Spesso
mi capita di essere interpellato a proposito della limitata materialità ed
esteticità delle mie, o di altri artisti, opere (d’arte contemporanea).
Dell’eccessiva complessità del messaggio o della difficoltà nel linguaggio
usato per svelarlo.
Forse
è ancora d’uso aspettarsi il “bell’oggetto”. In tanti, davanti ad un lavoro
contemporanea, sperano di essere rapiti dalla “Sindrome di Stendhal”.
Ma
ciò ormai pare desueto. In una società che, da molti anni, ha fatto della
bellezza il suo fulcro, dimenticandone però l’anima, sarebbe riduttivo
pretendere tale condivisione anche da parte degli artisti. Il grande problema è
l’essenza dell’individuo.
Se
nel secolo scorso Dostojeski proponeva la bellezza come salvatrice
dell’umanità, oggi pare che codesta speranza si sia realizzato in modo
sbilanciato, dedicando una eccessiva attenzione alla patina, senza scendere
nella profondità dei bisogni umani, nel soddisfare anche una bellezza del
vivere.
Se
nel ‘800 si sveniva davanti ad una visione di un’opera d’arte, oggi bisogna
reagire, diventare attivi e non addormentarsi nelle braccia di Morfeo.
Nel
nostro presente tutto è focalizzato sull’idea estetica, dove ogni cosa pare
vivere intorno alla superficie di una straripante bellezza. Oramai siamo
disposti a trasformare il nostro corpo, inserendo perfino materiali innaturali,
distruggendo in tal modo le connessioni della nostra rete biologica.
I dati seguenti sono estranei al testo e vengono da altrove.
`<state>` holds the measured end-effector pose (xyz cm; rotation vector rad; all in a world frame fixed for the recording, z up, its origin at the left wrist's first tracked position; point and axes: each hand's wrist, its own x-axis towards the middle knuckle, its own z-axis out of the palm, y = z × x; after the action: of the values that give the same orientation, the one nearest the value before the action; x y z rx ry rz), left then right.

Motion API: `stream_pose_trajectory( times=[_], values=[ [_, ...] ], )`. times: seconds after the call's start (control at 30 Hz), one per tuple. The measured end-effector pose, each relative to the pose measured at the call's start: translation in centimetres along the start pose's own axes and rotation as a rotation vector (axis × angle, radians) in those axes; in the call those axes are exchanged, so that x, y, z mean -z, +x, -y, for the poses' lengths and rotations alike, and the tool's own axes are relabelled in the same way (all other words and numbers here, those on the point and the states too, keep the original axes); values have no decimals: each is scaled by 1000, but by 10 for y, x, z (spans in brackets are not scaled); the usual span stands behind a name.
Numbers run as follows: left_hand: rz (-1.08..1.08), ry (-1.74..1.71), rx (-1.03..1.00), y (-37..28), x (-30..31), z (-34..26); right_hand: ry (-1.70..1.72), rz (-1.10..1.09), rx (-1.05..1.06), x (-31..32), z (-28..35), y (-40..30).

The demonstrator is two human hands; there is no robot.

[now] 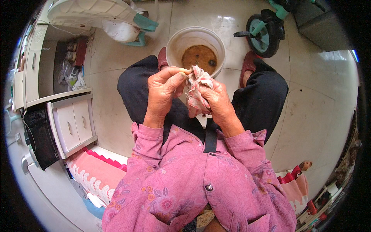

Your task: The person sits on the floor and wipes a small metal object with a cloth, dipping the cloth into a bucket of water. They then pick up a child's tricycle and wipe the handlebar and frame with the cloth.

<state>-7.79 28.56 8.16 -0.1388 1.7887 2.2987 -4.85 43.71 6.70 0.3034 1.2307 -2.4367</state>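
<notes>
A crumpled cloth [198,100], checked in red and white with frayed edges, is bunched between my hands above my lap. My right hand [217,97] grips its gathered folds, thumb on top. At the cloth's upper left edge, the thumb and forefinger of my left hand [165,87] are pinched together; the other left fingers are partly hidden behind. Just beyond the hands, between my feet, stands a white plastic bucket [176,43]. Brown matter, perhaps liquid, covers its bottom [197,55], with a dark round spot at the right. The cloth overlaps the bucket's near rim.
A small wheel with a black tyre and pedal [263,36] stands at the upper right. At the upper left is a white and teal plastic chair-like item [121,17]. White cabinets [72,124] line the left side. Tiled floor [310,110] surrounds my feet.
</notes>
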Motion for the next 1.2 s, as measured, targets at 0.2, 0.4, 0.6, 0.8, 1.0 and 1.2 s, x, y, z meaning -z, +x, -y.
stream_pose_trajectory(
  times=[0.2, 0.4, 0.6, 0.8, 1.0, 1.2],
  values=[
    [79, 77, 50, 2, 3, 0, -32, -58, 33, 2, -7, 1],
    [60, -46, 29, -2, -5, 7, -60, 26, 34, 6, -7, 2],
    [19, -175, 28, 0, 3, 2, -67, 79, -2, 5, 1, 2],
    [-33, -155, 125, 5, 4, 10, -96, 33, 20, -1, 7, 0],
    [-85, -95, 215, 5, 6, 10, -164, -15, 65, 0, 2, 1],
    [35, -23, 87, 0, -1, 9, -26, -27, -20, 8, 2, 0]
  ],
)
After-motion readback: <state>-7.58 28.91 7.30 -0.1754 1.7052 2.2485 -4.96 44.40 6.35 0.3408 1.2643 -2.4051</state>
Rinunciando così alla nostra memoria, sia naturale sia fisica, per
assoggettarlo a un’idea di eterna bellezza/giovinezza, come se il momento più
completo di un individuo sia la sua fase di formazione, momento molto critico e
in continuo divenire.
(Tanto
per fare del gossip trovo spaventosa e mostruosa un’attrice come la Loren che
tenta la follia della staticità, trasformando in modo continuo il suo aspetto,
fermandolo a un tempo che ora non c’è più, rendendo il suo corpo innaturale e
irrispettoso del suo essere mutevole e reale.)
Abbiamo
sostituito il rispetto per la vecchiaia, quando finalmente si forma e completa
il percorso evolutivo di una persona, e quindi luogo del sapere e della
memoria, a vantaggio di un’eterna lobotomizzata gioventù passiva, idea già cara
alle dittature del secolo scorso.
L’arte
si trasforma e reagisce in modo violento e critico, cercando nel valore del suo
messaggio di provocare non sindromi ma atti concreti di risposta alla
congelazione della civiltà stessa. Essa ha mutato il suo interesse, passando
dagli oggetti puramente morti e decorativi a oggetti vivi e antropologici. Ci
viene in mente a tal proposito culture come quella egiziana e cinese, che
giunte al loro culmine si sono raggelate e fermate in un’idea somma di
bellezza, ma che alla fine concise con la morte e il crollo delle loro stessa
civiltà.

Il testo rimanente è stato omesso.